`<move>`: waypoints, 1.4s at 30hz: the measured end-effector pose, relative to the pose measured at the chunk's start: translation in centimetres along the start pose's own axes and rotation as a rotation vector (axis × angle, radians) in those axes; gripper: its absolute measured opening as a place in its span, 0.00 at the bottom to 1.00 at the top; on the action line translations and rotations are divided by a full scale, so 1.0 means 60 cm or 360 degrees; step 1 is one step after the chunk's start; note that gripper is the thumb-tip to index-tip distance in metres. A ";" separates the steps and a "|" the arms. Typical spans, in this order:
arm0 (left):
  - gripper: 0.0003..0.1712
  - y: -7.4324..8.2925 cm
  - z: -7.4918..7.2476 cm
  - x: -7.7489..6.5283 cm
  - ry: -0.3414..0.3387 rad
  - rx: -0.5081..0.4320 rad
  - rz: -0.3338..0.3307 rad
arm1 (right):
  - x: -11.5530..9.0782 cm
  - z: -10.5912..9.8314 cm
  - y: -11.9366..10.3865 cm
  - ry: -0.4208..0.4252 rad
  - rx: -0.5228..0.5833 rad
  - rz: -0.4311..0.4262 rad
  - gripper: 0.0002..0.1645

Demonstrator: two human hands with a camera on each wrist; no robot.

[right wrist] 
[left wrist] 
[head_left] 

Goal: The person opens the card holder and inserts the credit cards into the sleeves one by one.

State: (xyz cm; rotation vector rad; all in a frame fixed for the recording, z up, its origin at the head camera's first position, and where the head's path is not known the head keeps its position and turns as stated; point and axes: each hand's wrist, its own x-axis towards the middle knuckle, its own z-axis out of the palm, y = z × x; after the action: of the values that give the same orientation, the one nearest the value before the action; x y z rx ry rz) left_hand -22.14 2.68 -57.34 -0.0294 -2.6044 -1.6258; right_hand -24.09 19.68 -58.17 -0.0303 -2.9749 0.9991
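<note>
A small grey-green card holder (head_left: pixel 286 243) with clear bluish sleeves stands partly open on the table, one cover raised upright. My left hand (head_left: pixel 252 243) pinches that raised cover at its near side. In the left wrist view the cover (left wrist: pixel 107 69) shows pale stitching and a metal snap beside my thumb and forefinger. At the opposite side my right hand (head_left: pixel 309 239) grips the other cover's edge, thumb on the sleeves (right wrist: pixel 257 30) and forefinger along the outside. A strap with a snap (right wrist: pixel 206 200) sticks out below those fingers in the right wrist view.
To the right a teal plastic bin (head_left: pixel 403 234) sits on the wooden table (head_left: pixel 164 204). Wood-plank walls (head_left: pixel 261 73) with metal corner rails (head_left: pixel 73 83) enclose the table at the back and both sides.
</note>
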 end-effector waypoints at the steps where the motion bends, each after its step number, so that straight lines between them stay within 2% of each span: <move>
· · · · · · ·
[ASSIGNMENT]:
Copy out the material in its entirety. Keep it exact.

[ANSWER BOX]:
`<move>`: waypoints, 1.4s at 30hz: the measured end-effector pose, relative to the pose measured at the chunk's start: translation in centimetres along the start pose's own axes and rotation as a rotation vector (axis × angle, radians) in those axes; gripper: its absolute measured opening as a place in its span, 0.00 at the bottom to 1.00 at the top; on the action line translations and rotations are divided by a full scale, so 1.0 means 60 cm or 360 degrees; step 1 is one step after the chunk's start; note that gripper is the thumb-tip to index-tip distance in metres. A ";" separates the steps and a "|" the arms. Typical spans, in this order:
arm0 (left):
  - gripper: 0.0003..0.1712
  - y: -7.4324..8.2925 cm
  - z: -7.4918..7.2476 cm
  - x: -7.7489..6.5283 cm
  - ry: -0.3414..0.3387 rad
  - rx: -0.5081..0.4320 rad
  - rz: -0.3338..0.3307 rad
arm1 (right):
  - x: -11.5530..9.0782 cm
  - z: -10.5912..9.8314 cm
  - y: -11.9366..10.3865 cm
  - ry: -0.4208..0.4252 rad
  - rx: -0.5228..0.5833 rad
  - rz: -0.4311..0.4262 rad
  - gripper: 0.0002..0.1645

Demonstrator: two human hands with a camera on each wrist; no robot.

[right wrist] 
[left wrist] 
[head_left] 

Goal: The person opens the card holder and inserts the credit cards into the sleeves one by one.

State: (xyz cm; rotation vector rad; all in a frame fixed for the recording, z up, its origin at the head camera's first position, and where the head's path is not known the head keeps its position and turns as stated; point and axes: each hand's wrist, its own x-axis towards the middle knuckle, its own z-axis out of the palm, y = z × x; after the action: of the values that give the same orientation, the one nearest the value before the action; x y z rx ry rz) left_hand -22.14 2.68 -57.34 -0.0294 -2.6044 -1.6258; right_hand -24.09 19.68 -58.17 -0.0303 -2.9749 0.9991
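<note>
A small grey-green card holder (head_left: pixel 286 243) with clear bluish sleeves stands partly open on the table, one cover raised upright. My left hand (head_left: pixel 252 243) pinches that raised cover at its near side. In the left wrist view the cover (left wrist: pixel 107 69) shows pale stitching and a metal snap beside my thumb and forefinger. At the opposite side my right hand (head_left: pixel 309 239) grips the other cover's edge, thumb on the sleeves (right wrist: pixel 257 30) and forefinger along the outside. A strap with a snap (right wrist: pixel 206 200) sticks out below those fingers in the right wrist view.
To the right a teal plastic bin (head_left: pixel 403 234) sits on the wooden table (head_left: pixel 164 204). Wood-plank walls (head_left: pixel 261 73) with metal corner rails (head_left: pixel 73 83) enclose the table at the back and both sides.
</note>
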 end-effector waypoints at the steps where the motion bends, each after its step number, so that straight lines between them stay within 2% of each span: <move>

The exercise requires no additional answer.